4. The hand rehabilitation device of claim 1 wherein there are three means of adjustability: tabs of the selected fingers of the glove may be attached in different selected locations, the angular position of the outrigger in relation to the longitudinal axis of the crossbar may be selectively fixed, and the size of the elastic component and its' attachment point may be varied.

5. The hand rehabilitation device of claim 1 wherein the crossbar has a slotted arrangement at one end to selectively restrict outrigger rotation around the longitudinal axis of said crossbar.

6. The hand rehabilitation device of claim 1 wherein the crossbar has holes in each end to receive the ends of the outrigger.

7. The hand rehabilitation device of claim 1 wherein the outrigger is of a substantially rigid material that will transfer a dynamic force adequately to the crossbar, but also has material flexibility that allows it to be placed into the ends of the crossbar.

8. The hand rehabilitation device of claim 1 wherein the elastic component may attach to the outrigger or the wearer in any number of acceptable manners currently in use.

9. The hand rehabilitation device of claim 1 wherein there is a means of restraining the glove from sliding distally during its use.

10. The hand rehabilitation device of claim 9 wherein the restraining member is a strap securely fixed to the glove and having a mating loop and hook fastener to secure its closure around the wearer's hand or wrist.

11. The hand rehabilitation device of claim 1 wherein the elastic component may be replaced with a static or static progressive component.

12. A hand rehabilitation device to be worn by an individual for the purpose of improving finger flexion range of motion of an injured hand by applying simultaneous composite dynamic flexion forces to fingers 2, 3, 4, and 5, said hand rehabilitation device having a volar support component to the fingers and comprising:

(a) a glove having a back hand side, a palm side and five fingers extending therefrom for comfortably fitting onto a hand of an individual;

(b) tabs attached to the end of glove fingers 2, 3, 4, & 5, said tabs to provide a means for removable attachment to a substantially rigid crossbar in order to assist with the transfer of composite dynamic flexion forces to said fingers of the individual's hand;

(c) a substantially rigid crossbar with means to transfer a dynamic force from an outrigger to said fingers of an individual's hand, said crossbar having the means: to receive removable attachments of said tabs of paragraph (b) above, to receive removable attachments of an outrigger at each end, and to selectively restrict the rotation of an outrigger about the longitudinal axis of said crossbar;

13. The hand rehabilitation device of claim 12 wherein the tabs attached to the fingers of the glove are of a mating loop material and the attachment means of the crossbar is a mating hook material.

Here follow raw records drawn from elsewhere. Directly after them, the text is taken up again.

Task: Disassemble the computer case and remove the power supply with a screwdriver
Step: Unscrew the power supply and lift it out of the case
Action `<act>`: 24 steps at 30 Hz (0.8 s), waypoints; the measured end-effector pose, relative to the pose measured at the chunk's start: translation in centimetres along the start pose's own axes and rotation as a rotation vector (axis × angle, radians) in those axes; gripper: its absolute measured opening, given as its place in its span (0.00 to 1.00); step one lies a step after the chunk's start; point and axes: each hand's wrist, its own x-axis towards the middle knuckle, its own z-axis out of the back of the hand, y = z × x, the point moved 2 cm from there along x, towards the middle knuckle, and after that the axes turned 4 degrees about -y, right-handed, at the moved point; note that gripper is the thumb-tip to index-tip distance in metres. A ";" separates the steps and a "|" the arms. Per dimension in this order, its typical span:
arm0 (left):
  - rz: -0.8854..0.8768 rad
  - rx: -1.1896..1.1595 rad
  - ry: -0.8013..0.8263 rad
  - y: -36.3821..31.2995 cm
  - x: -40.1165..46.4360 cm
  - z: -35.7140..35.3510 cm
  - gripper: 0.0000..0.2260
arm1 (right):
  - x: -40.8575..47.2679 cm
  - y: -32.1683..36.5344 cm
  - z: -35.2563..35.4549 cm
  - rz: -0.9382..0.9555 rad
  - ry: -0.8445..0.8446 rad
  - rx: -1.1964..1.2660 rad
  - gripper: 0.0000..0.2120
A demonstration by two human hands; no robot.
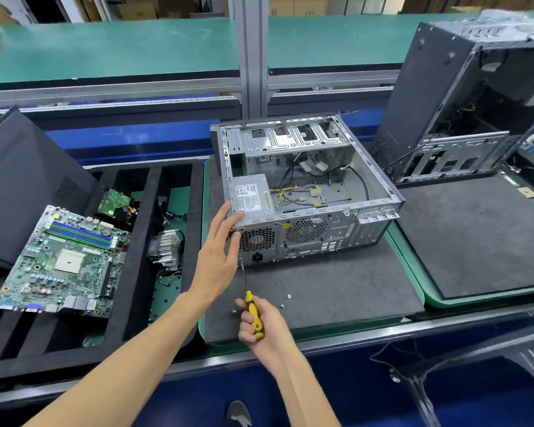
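Observation:
An open grey computer case [346, 217] lies on its side on a dark mat [336, 288], rear panel toward me. The grey power supply [253, 198] sits in its near left corner, with yellow and black cables [293, 192] trailing from it. My left hand [221, 257] rests against the case's near left corner, fingers straight, fingertips touching the power supply's edge. My right hand [261, 325] grips the yellow-handled screwdriver [253, 312]. Its tip meets the rear panel's lower left corner, beside the power socket [257, 257]. A few loose screws [288, 296] lie on the mat.
A black foam tray [142, 229] on the left holds a motherboard [62, 260], a heatsink fan [164, 246] and a hard drive [117, 201]. Another opened case [463, 103] stands at the right behind a second dark mat [475, 238]. A black panel [22, 186] leans at far left.

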 end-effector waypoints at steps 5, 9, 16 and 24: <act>0.003 0.011 -0.005 0.0 -0.1 0.0 0.17 | -0.2 -0.9 0.5 -0.196 0.276 0.523 0.12; 0.003 0.016 -0.012 -0.3 -0.1 0.0 0.18 | 0.5 -1.0 0.3 -0.199 0.339 0.516 0.12; -0.008 0.026 -0.043 -0.7 -0.2 -0.2 0.18 | 0.0 1.0 0.5 0.687 -0.222 -1.023 0.09; -0.020 0.034 -0.029 -0.5 -0.1 0.0 0.17 | 0.6 1.4 0.6 0.101 -0.044 -0.411 0.17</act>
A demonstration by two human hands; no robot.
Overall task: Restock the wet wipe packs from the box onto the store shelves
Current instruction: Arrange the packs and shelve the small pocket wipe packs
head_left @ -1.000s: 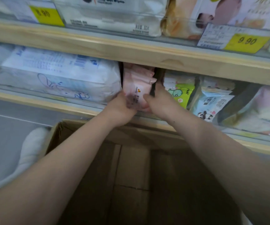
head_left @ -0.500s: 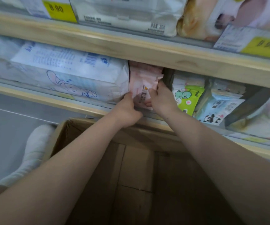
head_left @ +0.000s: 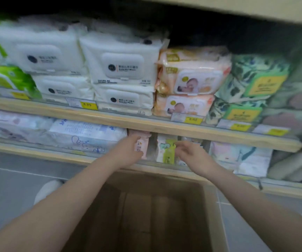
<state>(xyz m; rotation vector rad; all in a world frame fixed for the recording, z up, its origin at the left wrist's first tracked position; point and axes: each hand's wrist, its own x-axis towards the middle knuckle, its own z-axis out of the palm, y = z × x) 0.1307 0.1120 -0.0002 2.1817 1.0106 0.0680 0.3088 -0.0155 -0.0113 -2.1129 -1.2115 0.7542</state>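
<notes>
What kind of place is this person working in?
Most likely a shop aisle for baby and wet wipes: wooden shelves stacked with wipe packs, yellow price tags along the edges, and an open cardboard box on the floor below.

Yellow price tag [head_left: 88, 105] on upper shelf edge under white packs: "8.80", a bit blurred. Second yellow tag [head_left: 193, 120] under peach baby packs: "9.90", soft. Two more yellow tags [head_left: 240, 126] further right: digits unreadable. White pack lid [head_left: 123, 67]: Chinese characters, small Latin line beneath, looks like "Baby Wet Wipes", not sharp. Same label on other white packs, blurred. Green-yellow pack labels [head_left: 267, 85]: print illegible. Lower shelf packs: text too blurred.
</notes>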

14. The hand rehabilitation device of claim 12 wherein the crossbar has holes at each end to receive the ends of the outrigger.

15. The hand rehabilitation device of claim 12 wherein the crossbar has a slotted arrangement at one end to selectively restrict outrigger rotation around the longitudinal axis of said crossbar.

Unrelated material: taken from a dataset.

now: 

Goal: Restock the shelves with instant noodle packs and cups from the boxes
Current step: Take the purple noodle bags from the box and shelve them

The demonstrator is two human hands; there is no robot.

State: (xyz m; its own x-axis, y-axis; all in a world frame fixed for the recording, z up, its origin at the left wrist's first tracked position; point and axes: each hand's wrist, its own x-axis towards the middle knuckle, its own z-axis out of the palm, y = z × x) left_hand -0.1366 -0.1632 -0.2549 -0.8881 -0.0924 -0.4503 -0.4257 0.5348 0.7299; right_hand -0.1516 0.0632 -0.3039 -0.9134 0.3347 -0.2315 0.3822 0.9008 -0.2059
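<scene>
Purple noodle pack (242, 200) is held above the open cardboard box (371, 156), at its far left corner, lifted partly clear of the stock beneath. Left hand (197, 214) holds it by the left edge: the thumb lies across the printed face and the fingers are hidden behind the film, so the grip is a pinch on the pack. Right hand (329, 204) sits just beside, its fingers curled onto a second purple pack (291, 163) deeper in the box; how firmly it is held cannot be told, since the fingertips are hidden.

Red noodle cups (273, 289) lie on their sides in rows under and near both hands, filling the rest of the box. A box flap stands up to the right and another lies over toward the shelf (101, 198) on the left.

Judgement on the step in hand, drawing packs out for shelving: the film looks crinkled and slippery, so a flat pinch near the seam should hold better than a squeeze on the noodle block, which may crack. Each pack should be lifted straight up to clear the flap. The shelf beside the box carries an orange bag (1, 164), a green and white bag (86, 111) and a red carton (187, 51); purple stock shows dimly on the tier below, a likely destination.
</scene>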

16. The hand rehabilitation device of claim 12 wherein the outrigger is of a substantially rigid material that will transfer a dynamic force adequately to a crossbar but has material flexibility that allows it to be placed into the ends of a crossbar.

17. The hand rehabilitation device of claim 12 wherein the elastic component may attach to the outrigger or the wearer in any number of acceptable manners currently in use.

18. The hand rehabilitation device of claim 12 wherein there is a means of restraining the glove from sliding distally during its use.

19. The hand rehabilitation device of claim 18 wherein the restraining member is a strap securely fixed to the glove and having a mating loop and hook fastener to secure its closure around the wearer's hand or wrist.

20. The hand rehabilitation device of claim 12 wherein the elastic component may be replaced with a static or static progressive component.